Caring for a Small Planet: Aoguzi Muhameiti ’23 Interns for an Instigator of Global Change
Browsing the internet last fall while looking for political science internships, Muhameiti found a posting for the Small Planet Institute, based in Cambridge, Massachusetts. It was founded by Moore Lappé and her daughter in 2001.
“It fits my political views and what I am passionate about,” he said, “which is democracy advancement and climate change.”
Working remotely this summer, Muhameiti is creating online information for voters about upcoming US elections, and communicating about the state of democracy around the world via social media posts. He's also doing research for Moore Lappé's next book, which argues that it's not too late to act on climate change and to protect democracy.
And he gets to work on the causes he cares most about under the guidance of a leader he has come to admire. “Learning about politics is my passion, something I truly enjoy, and being able to do that as work and to contribute to something greater than myself has been very fulfilling,” he said. “And Frances Moore Lappé, she is someone who has done work that will take me decades to even match. It is incredible. I have lunch meetings with this person who is responsible for starting a whole movement in the United States.”
Diet for a Small Planet argues that the most effective way to eliminate world hunger is to end industrial meat production—as it's wasteful, inhumane, and contributes to global food scarcity—and for people everywhere to adopt a vegetarian diet.

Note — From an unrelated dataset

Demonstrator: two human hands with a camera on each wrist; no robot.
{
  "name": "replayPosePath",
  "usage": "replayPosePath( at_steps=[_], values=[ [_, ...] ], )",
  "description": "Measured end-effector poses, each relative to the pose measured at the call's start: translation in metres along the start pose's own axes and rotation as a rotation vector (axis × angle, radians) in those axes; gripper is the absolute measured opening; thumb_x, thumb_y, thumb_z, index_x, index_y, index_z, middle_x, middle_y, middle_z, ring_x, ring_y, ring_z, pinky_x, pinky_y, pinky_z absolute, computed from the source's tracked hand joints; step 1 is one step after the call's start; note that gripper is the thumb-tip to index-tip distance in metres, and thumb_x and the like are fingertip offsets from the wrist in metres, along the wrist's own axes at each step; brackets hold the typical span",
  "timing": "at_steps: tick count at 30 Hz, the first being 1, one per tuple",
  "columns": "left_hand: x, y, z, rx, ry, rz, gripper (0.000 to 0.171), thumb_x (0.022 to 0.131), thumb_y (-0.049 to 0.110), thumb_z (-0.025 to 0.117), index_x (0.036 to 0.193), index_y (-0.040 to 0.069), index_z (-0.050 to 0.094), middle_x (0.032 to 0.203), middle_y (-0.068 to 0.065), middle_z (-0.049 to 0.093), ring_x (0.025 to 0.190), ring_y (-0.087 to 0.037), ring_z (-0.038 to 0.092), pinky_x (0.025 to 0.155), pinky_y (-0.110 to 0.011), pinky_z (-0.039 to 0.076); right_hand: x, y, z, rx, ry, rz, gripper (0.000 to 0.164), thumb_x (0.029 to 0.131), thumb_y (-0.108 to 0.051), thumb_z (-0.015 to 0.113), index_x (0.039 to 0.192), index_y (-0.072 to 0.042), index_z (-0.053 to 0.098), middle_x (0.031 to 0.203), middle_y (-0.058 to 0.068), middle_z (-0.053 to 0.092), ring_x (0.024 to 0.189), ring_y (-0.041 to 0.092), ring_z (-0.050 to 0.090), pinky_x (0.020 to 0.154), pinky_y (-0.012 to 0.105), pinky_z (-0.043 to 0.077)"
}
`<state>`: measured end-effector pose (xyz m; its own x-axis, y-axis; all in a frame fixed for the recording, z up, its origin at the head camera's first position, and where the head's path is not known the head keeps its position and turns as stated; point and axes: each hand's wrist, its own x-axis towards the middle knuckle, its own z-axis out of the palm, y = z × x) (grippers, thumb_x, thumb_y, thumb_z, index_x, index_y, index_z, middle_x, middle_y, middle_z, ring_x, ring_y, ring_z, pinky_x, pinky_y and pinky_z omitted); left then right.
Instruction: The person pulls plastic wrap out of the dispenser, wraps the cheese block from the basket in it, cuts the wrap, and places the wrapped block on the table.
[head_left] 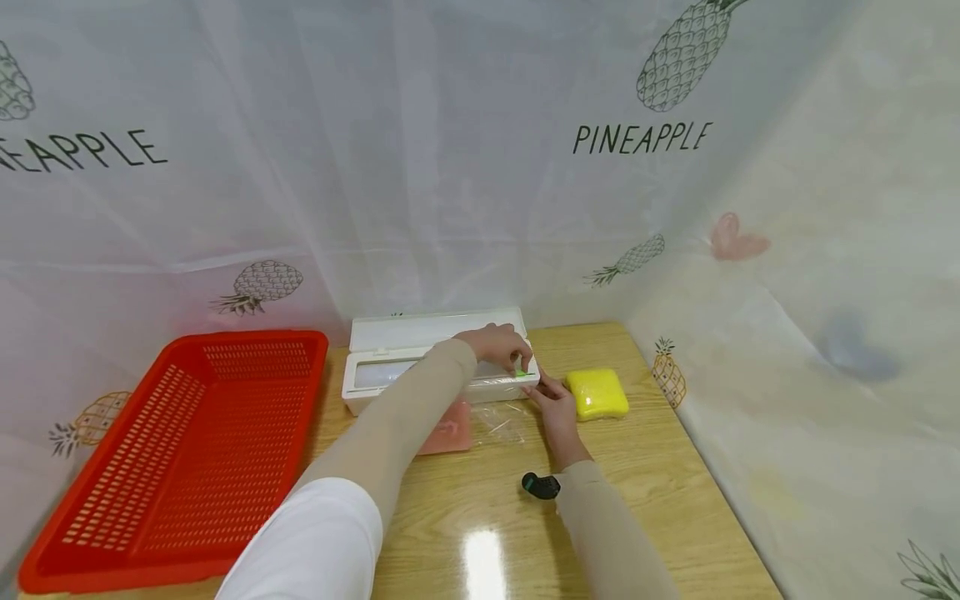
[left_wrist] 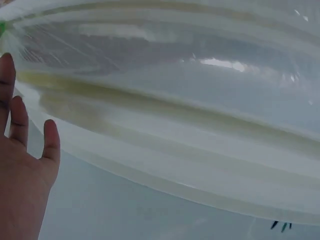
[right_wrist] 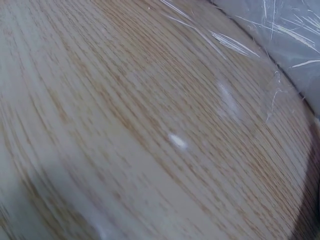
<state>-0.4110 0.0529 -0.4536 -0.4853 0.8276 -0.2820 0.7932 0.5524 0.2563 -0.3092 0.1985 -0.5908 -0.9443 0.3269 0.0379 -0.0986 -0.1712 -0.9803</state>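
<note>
A white cling film dispenser point(head_left: 442, 388) stands at the back of the table with its lid point(head_left: 438, 330) raised. Inside it a roll of film shows, and clear film point(head_left: 504, 421) hangs over its front onto the table. My left hand point(head_left: 495, 343) reaches across and pinches the small green slide cutter point(head_left: 521, 372) at the right end of the cutting rail. With thumb and fingers, my right hand point(head_left: 558, 410) grips the dispenser's front right corner. A pink block point(head_left: 452, 428) lies before the dispenser, partly behind my left forearm. In the right wrist view, film point(right_wrist: 280, 30) shows at upper right.
To the left stands a red plastic basket point(head_left: 300, 433). A yellow block point(head_left: 597, 393), glossy as if wrapped, lies right beside my right hand. Behind the wooden table point(head_left: 480, 500) hangs a pineapple-printed curtain point(head_left: 450, 192), which also runs along the right side.
</note>
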Motion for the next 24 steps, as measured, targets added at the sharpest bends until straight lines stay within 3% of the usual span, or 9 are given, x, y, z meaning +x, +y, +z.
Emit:
replayPosePath(
  at_steps=[4, 8, 10, 12, 15, 18, 24],
  values=[
    [0.0, -0.015, 0.006, -0.08, -0.02, 0.029, 0.015, 0.086, 0.022, 0.076, 0.099, 0.026, 0.071, 0.088, 0.007, 0.061, 0.088, -0.011, 0.048, 0.094, -0.042, 0.04, 0.003, 0.006, -0.001, -0.033, 0.023, -0.008, 0.048, 0.081, 0.008, 0.074, 0.127, 0.003, 0.061, 0.105, 0.006, 0.068, 0.088, 0.008, 0.062, 0.075, 0.017, 0.052],
    [-0.005, -0.022, 0.01, -0.173, -0.033, 0.053, 0.013, 0.089, 0.018, 0.073, 0.101, 0.022, 0.071, 0.088, 0.002, 0.06, 0.076, -0.011, 0.048, 0.079, -0.035, 0.045, 0.004, 0.007, -0.002, -0.046, 0.016, -0.006, 0.048, 0.082, 0.006, 0.074, 0.128, 0.002, 0.061, 0.109, 0.009, 0.067, 0.089, 0.007, 0.062, 0.076, 0.017, 0.051],
    [-0.009, -0.025, 0.011, -0.211, -0.031, 0.022, 0.013, 0.09, 0.017, 0.072, 0.102, 0.023, 0.071, 0.084, 0.0, 0.059, 0.073, -0.012, 0.047, 0.093, -0.042, 0.042, 0.004, 0.008, -0.002, -0.053, 0.008, -0.004, 0.048, 0.082, 0.005, 0.074, 0.128, 0.002, 0.06, 0.11, 0.011, 0.067, 0.09, 0.008, 0.062, 0.076, 0.017, 0.051],
    [-0.012, -0.028, 0.013, -0.23, -0.025, -0.018, 0.014, 0.089, 0.019, 0.073, 0.102, 0.026, 0.072, 0.079, 0.001, 0.057, 0.072, -0.012, 0.047, 0.104, -0.054, 0.031, 0.004, 0.009, -0.002, -0.061, 0.006, 0.004, 0.047, 0.082, 0.005, 0.074, 0.128, 0.001, 0.061, 0.11, 0.011, 0.067, 0.09, 0.008, 0.062, 0.076, 0.017, 0.051],
    [-0.015, -0.033, 0.017, -0.255, -0.011, -0.051, 0.016, 0.089, 0.022, 0.073, 0.103, 0.028, 0.072, 0.077, 0.004, 0.054, 0.074, -0.011, 0.048, 0.11, -0.066, 0.012, 0.005, 0.009, -0.001, -0.066, 0.011, 0.002, 0.047, 0.082, 0.005, 0.074, 0.127, 0.001, 0.061, 0.109, 0.008, 0.068, 0.089, 0.008, 0.062, 0.076, 0.017, 0.051],
    [-0.017, -0.036, 0.019, -0.276, -0.004, -0.067, 0.016, 0.089, 0.022, 0.073, 0.104, 0.028, 0.072, 0.077, 0.005, 0.053, 0.076, -0.01, 0.047, 0.109, -0.066, 0.009, 0.006, 0.009, -0.001, -0.052, 0.018, -0.002, 0.047, 0.082, 0.007, 0.074, 0.126, 0.002, 0.062, 0.107, 0.007, 0.069, 0.088, 0.008, 0.063, 0.075, 0.017, 0.052],
    [-0.025, -0.032, 0.014, -0.237, 0.004, -0.08, 0.014, 0.088, 0.025, 0.074, 0.101, 0.029, 0.072, 0.074, 0.004, 0.053, 0.073, -0.011, 0.046, 0.108, -0.065, 0.015, 0.007, 0.009, -0.002, -0.05, 0.01, 0.015, 0.048, 0.082, 0.005, 0.074, 0.128, 0.001, 0.061, 0.115, 0.01, 0.066, 0.091, 0.009, 0.062, 0.077, 0.018, 0.052]
  ],
)
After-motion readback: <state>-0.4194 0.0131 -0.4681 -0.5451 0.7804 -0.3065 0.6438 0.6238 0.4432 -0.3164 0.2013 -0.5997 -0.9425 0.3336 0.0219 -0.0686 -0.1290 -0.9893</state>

Muhameiti is one of approximately 100 students this summer who have funding to pursue unpaid internships from Bowdoin's Career Exploration and Development office—his opportunity comes from the Scott and Anne Perper Internship Fund.
Early in his life, Muhameiti developed political awareness and an activist spirit. He is a Muslim Uighur—a group persecuted by the Chinese government—from northwestern China. His grandparents were killed by state authorities when his father was just ten. As adults, his parents fled to Japan. Though far from home, his family has continued to fight for their people.

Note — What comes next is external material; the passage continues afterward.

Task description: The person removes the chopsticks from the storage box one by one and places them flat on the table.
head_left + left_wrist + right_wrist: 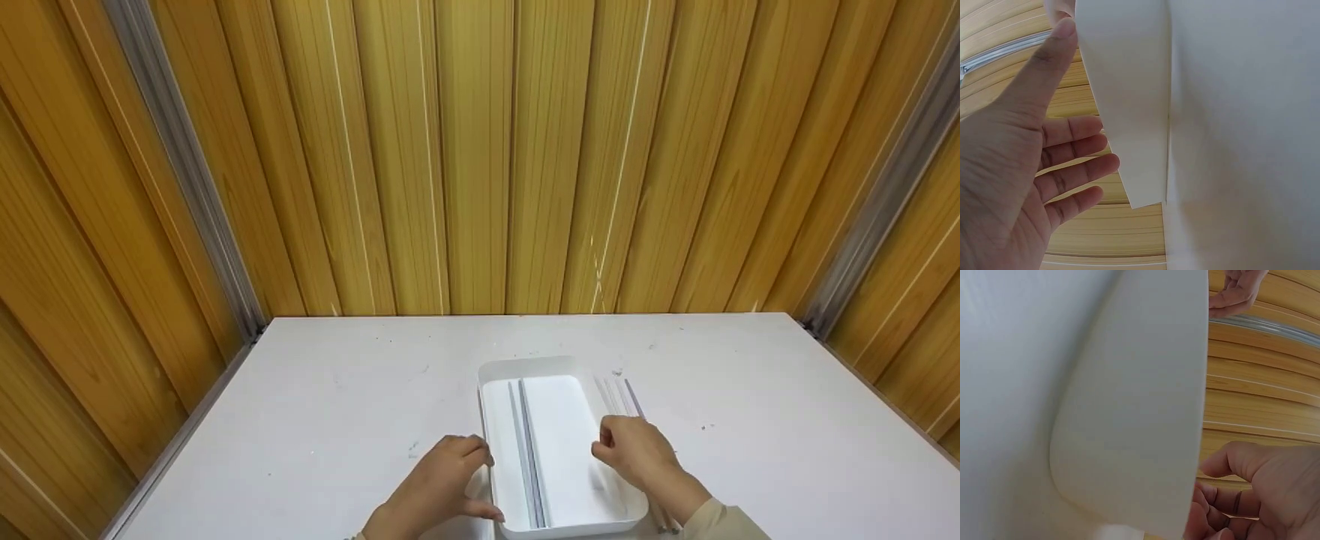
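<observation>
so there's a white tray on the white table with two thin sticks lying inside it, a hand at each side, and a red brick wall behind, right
Not quite: the wall behind is yellow-brown wood panelling, not red brick, as the head view shows. The rest holds: the white tray sits on the white table, two thin sticks lie inside it, the left hand is at its left side and the right hand at its right.

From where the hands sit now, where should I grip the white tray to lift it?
Grip the white tray by its two long side walls, one hand from each side. It is narrow with upright rims, and the left hand and right hand already flank them.
</observation>
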`<action>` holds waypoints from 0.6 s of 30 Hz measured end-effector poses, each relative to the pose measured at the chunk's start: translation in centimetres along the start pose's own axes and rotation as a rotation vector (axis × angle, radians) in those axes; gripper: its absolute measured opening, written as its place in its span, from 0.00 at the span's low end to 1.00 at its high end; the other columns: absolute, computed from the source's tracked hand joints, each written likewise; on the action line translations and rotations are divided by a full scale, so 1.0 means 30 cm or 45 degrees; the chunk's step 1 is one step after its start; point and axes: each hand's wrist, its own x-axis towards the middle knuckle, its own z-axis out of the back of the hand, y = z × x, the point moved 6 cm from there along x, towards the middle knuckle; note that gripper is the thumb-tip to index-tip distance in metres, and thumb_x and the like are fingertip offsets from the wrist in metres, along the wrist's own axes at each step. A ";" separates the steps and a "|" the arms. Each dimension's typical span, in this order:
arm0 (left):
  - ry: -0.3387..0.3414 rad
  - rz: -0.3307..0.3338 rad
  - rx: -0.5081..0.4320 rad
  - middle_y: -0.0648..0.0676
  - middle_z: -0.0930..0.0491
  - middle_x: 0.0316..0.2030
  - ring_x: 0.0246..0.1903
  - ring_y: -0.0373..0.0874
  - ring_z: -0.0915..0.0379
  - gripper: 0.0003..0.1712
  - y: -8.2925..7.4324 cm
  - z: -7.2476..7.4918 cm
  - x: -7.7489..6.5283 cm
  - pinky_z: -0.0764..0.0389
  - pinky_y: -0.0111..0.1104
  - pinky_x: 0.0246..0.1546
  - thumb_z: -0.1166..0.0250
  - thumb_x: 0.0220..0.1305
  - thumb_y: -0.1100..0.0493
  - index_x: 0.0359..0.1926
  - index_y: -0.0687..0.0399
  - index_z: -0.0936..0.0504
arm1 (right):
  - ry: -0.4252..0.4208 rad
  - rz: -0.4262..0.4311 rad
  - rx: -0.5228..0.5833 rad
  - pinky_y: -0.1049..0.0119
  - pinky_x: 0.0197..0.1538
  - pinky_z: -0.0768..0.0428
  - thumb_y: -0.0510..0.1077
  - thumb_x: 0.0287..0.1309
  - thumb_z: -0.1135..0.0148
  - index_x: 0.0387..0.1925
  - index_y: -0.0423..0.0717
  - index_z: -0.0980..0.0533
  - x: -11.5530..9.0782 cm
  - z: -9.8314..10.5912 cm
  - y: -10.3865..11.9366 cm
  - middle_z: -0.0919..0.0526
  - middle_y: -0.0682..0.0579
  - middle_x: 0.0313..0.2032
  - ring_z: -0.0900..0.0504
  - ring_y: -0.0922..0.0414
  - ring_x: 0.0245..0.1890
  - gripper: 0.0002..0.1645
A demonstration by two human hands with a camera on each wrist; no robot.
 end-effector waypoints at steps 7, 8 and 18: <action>-0.062 -0.040 0.009 0.45 0.21 0.38 0.39 0.38 0.23 0.35 -0.002 -0.001 -0.004 0.19 0.27 0.48 0.31 0.38 0.31 0.37 0.53 0.20 | 0.013 0.041 -0.040 0.73 0.20 0.32 0.42 0.50 0.35 0.20 0.46 0.26 -0.003 -0.046 0.040 0.26 0.56 0.17 0.31 0.61 0.18 0.10; -0.068 -0.042 0.008 0.45 0.21 0.38 0.39 0.38 0.23 0.34 -0.003 0.000 -0.005 0.19 0.27 0.48 0.31 0.38 0.31 0.37 0.53 0.20 | 0.016 0.056 -0.042 0.73 0.20 0.32 0.42 0.49 0.34 0.20 0.46 0.27 -0.004 -0.053 0.045 0.26 0.56 0.17 0.31 0.61 0.18 0.10; -0.004 0.011 -0.024 0.45 0.21 0.39 0.39 0.38 0.24 0.33 0.002 -0.003 -0.005 0.19 0.28 0.47 0.32 0.41 0.30 0.37 0.53 0.20 | 0.109 0.151 0.002 0.67 0.23 0.26 0.41 0.49 0.35 0.21 0.45 0.26 -0.005 -0.113 0.101 0.23 0.54 0.21 0.29 0.59 0.21 0.08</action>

“My father is an active activist, I'd say. I grew up watching him lead protests and write op-eds,” Muhameiti said. “At a young age, I saw how important politics are to everyone's lives.”
Muhameiti and his mother moved to the US as political asylum seekers in 2010. While Uighur independence will always be an important issue to him, he has turned his attention to saving US democracy, which he perceives is under grave threat.
“Attacks against democracy are effective when people don’t pay attention,” he said. “That's why the work of the Small Planet, ACLU, and all these watchdog organizations is extremely important... The only way you can preserve democracy is to pinpoint attacks against it—like disappearing polling stations, or the lack of funding for polling stations, or issues with voter ID laws and mail-in ballots, and these small things people do to impact voting in the US. In order to prevent those, people need to be aware that they're happening.”
He will dedicate himself to these causes as a career. “I want to go into law. I want to live in DC for the rest of my life. I love DC, I love politics. I love law because it is supposed to be blind to politics, and my favorite quote is ‘The law is the sun in a citizen's winter,’” spoken by the mom of his friend.
“I want to be able to work in a court, be blind to politics, and fight for individual rights,” he said.